## [Exercise instructions]
Look through the entries below. Say how many lines include "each", with nothing added.

(Input records Opens)

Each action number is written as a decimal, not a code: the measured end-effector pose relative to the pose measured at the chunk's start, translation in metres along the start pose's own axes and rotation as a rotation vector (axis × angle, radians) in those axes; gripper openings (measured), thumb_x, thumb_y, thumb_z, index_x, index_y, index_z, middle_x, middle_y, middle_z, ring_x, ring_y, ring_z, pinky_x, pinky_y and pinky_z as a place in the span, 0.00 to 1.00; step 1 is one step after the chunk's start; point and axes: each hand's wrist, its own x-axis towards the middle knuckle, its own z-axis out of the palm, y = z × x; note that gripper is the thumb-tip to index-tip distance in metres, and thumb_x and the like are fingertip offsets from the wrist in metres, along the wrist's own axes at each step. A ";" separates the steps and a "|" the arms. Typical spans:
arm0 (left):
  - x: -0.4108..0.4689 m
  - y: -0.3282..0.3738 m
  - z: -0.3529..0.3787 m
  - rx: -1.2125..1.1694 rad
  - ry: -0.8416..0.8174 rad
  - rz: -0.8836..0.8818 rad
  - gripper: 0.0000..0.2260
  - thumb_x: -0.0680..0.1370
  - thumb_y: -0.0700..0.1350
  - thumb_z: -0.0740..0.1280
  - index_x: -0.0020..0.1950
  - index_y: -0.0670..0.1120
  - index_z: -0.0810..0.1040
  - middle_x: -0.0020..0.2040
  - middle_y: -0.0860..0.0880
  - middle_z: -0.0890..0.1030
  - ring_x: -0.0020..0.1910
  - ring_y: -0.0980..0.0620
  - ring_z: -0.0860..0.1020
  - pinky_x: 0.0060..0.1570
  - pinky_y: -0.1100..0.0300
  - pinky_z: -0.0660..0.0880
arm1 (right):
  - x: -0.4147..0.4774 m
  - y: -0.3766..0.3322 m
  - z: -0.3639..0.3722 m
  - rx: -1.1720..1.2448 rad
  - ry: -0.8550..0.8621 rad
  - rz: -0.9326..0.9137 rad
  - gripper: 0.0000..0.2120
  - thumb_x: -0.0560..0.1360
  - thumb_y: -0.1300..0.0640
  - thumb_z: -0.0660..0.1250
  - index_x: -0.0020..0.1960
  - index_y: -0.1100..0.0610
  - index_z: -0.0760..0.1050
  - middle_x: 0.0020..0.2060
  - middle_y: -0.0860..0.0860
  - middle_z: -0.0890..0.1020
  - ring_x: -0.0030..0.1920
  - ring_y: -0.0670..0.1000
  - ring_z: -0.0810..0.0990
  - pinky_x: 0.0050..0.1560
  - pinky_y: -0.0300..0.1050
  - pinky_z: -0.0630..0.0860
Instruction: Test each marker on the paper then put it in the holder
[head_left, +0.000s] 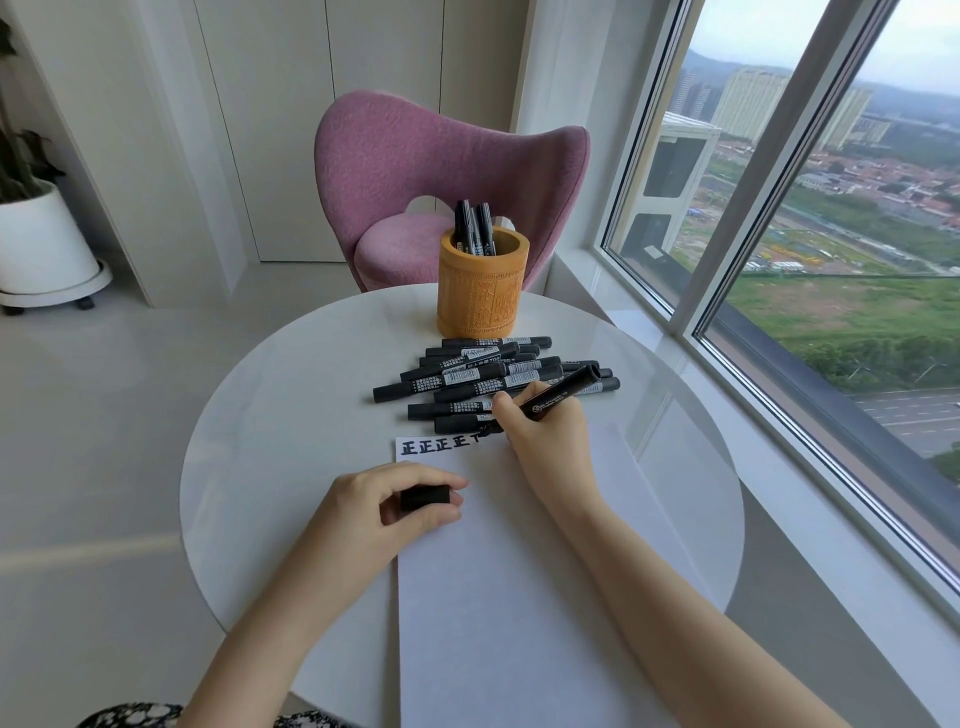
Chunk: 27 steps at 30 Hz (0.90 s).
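My right hand (545, 436) grips an uncapped black marker (558, 396) with its tip down on the top edge of the white paper (519, 597), beside a row of black written characters (436, 446). Between finger and thumb, my left hand (395, 512) pinches the marker's black cap (425, 497) while resting on the paper's left edge. Several capped black markers (483, 376) lie in a pile beyond the paper. Behind the pile stands a carved wooden holder (480, 291) with a few markers (472, 228) upright inside.
The round white table (270, 415) carries everything. A pink chair (415, 182) stands behind it. A large window (779, 234) runs along the right. At far left a white plant pot (41, 244) sits on a wheeled base.
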 end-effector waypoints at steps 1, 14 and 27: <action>0.000 0.000 0.000 0.001 0.001 0.000 0.09 0.70 0.39 0.73 0.47 0.52 0.84 0.43 0.56 0.85 0.46 0.61 0.82 0.46 0.75 0.72 | 0.000 0.000 0.001 -0.002 -0.001 -0.001 0.15 0.74 0.60 0.66 0.33 0.63 0.65 0.26 0.51 0.64 0.29 0.46 0.60 0.28 0.38 0.58; 0.000 0.000 0.000 0.011 0.009 -0.005 0.09 0.70 0.39 0.73 0.46 0.52 0.84 0.43 0.56 0.85 0.45 0.60 0.82 0.45 0.75 0.72 | 0.000 0.001 0.000 0.003 -0.002 -0.005 0.14 0.74 0.60 0.66 0.33 0.61 0.66 0.25 0.50 0.65 0.29 0.46 0.61 0.28 0.37 0.60; 0.000 0.001 0.000 0.003 0.010 -0.001 0.11 0.70 0.40 0.74 0.45 0.56 0.84 0.43 0.56 0.85 0.45 0.61 0.82 0.46 0.74 0.73 | 0.001 0.004 0.002 -0.014 -0.041 -0.005 0.16 0.75 0.58 0.68 0.31 0.56 0.66 0.23 0.45 0.67 0.26 0.43 0.63 0.28 0.33 0.63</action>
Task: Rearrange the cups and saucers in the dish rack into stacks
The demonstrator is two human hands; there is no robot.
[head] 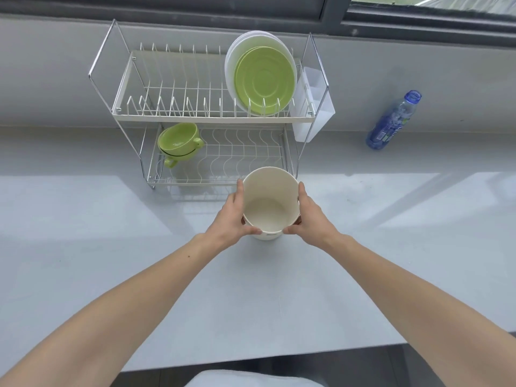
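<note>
A tall cream cup stands upright, mouth up, just in front of the two-tier wire dish rack. My left hand grips its left side and my right hand grips its right side. On the rack's lower shelf at the left, green cups lie nested together, tilted with handles showing. On the upper shelf at the right, a green saucer leans upright in front of white saucers.
A white cutlery holder hangs on the rack's right side. A blue plastic bottle without a cap stands on the grey counter to the right. The counter's front edge runs below my forearms. A window frame is behind.
</note>
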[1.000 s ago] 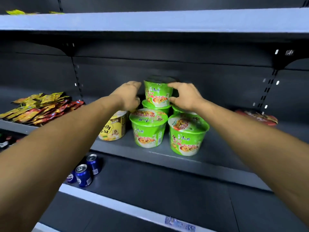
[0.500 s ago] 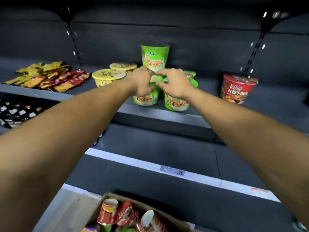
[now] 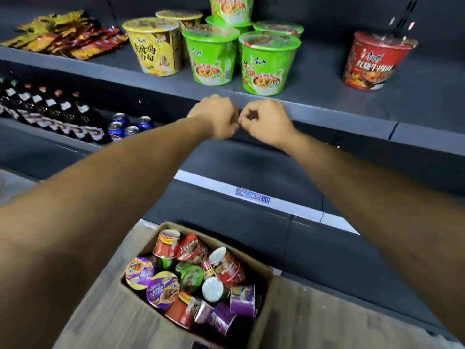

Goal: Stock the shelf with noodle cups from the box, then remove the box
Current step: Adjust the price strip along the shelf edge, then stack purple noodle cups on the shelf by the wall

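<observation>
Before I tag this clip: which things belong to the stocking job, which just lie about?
Job: cardboard box, its noodle cups, green cups, yellow cups, red cup, shelf.
Lying about: snack packets, bottles, blue cans.

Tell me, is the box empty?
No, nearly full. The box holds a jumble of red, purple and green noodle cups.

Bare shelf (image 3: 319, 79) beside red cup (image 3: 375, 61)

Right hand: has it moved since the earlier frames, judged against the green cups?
Yes. The right hand left the top green cup and dropped toward the person; it is now in front of the shelf edge.
</observation>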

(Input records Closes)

## [Exercise solution]
2